Description of the task. Use the entries below and reproduce exactly the lines from the one containing "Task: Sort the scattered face" down to the one containing "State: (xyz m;", both of them included.

Excerpted records.
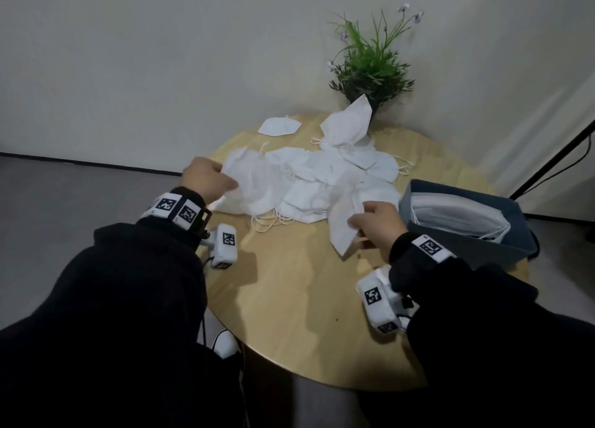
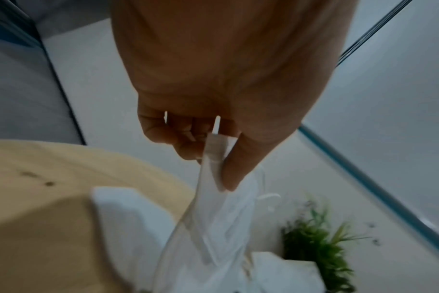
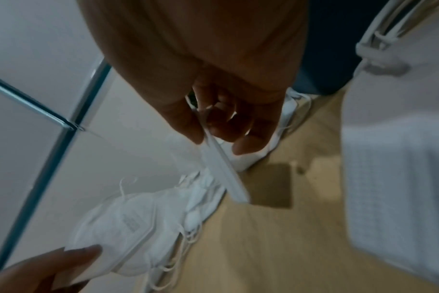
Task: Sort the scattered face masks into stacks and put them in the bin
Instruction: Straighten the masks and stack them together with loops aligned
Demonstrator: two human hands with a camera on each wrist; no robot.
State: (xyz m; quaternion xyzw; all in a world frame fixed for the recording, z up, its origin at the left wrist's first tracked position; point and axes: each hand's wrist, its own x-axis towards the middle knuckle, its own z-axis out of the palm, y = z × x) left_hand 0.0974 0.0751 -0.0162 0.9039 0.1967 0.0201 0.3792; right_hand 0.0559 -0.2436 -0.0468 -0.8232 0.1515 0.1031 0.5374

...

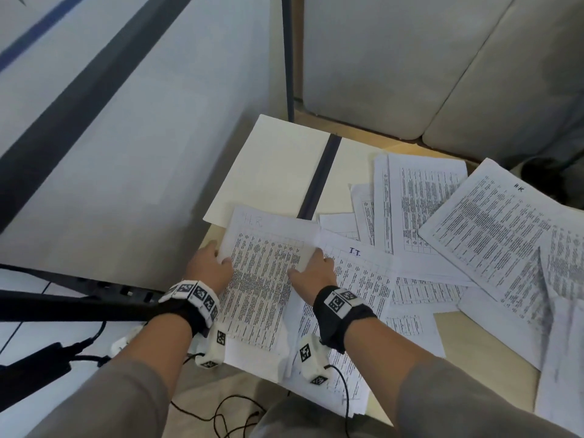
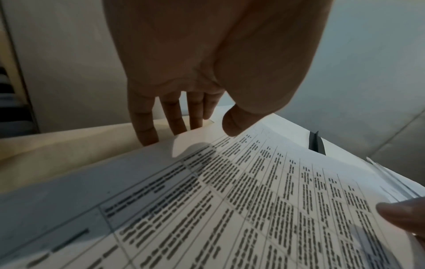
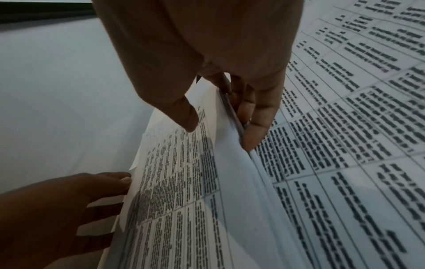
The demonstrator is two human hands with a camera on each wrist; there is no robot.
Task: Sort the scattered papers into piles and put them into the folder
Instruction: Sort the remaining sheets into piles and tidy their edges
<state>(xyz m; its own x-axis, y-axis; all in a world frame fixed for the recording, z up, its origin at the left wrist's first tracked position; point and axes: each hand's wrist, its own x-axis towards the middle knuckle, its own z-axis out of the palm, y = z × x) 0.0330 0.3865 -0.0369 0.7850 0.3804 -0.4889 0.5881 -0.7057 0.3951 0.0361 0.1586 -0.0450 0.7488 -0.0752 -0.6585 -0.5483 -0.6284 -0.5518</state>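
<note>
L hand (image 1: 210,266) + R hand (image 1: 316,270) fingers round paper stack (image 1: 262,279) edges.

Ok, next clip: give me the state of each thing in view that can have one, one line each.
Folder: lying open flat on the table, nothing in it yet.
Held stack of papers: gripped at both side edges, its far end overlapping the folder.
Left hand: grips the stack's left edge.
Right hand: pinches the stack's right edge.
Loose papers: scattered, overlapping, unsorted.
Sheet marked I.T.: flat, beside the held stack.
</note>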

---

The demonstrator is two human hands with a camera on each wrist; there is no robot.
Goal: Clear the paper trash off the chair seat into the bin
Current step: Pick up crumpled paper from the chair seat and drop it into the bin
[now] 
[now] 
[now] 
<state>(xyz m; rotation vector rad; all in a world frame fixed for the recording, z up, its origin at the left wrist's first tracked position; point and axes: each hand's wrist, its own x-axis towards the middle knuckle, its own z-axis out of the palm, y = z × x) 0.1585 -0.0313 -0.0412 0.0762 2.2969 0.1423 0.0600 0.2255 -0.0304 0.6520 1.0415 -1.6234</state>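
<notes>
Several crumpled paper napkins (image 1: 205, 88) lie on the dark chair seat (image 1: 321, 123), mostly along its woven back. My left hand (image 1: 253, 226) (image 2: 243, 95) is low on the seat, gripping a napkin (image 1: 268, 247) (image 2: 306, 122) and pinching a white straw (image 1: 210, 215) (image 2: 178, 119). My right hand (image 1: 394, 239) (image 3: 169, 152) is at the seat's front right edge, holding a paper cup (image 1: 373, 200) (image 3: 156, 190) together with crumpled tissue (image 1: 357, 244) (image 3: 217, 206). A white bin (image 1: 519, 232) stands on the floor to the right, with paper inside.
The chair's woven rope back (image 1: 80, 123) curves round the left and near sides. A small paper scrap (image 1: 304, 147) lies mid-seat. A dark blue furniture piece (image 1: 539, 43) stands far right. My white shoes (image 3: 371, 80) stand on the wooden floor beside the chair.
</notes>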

Answer section.
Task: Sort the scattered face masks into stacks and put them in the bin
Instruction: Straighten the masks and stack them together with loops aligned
Demonstrator: two human hands with a camera on each wrist; no robot.
State: (xyz m; quaternion xyzw; all in a world frame fixed for the recording, z up, its origin at the left wrist's first tracked position; point and axes: each hand's wrist, its own x-axis towards the middle knuckle, its own z-axis out of the palm, y = z × x) left_hand 0.0974 0.0751 -0.0162 0.9039 0.1967 0.0201 0.3792; right_hand 0.0559 -0.2436 -0.0468 -0.8232 0.1515 0.1031 0.5374

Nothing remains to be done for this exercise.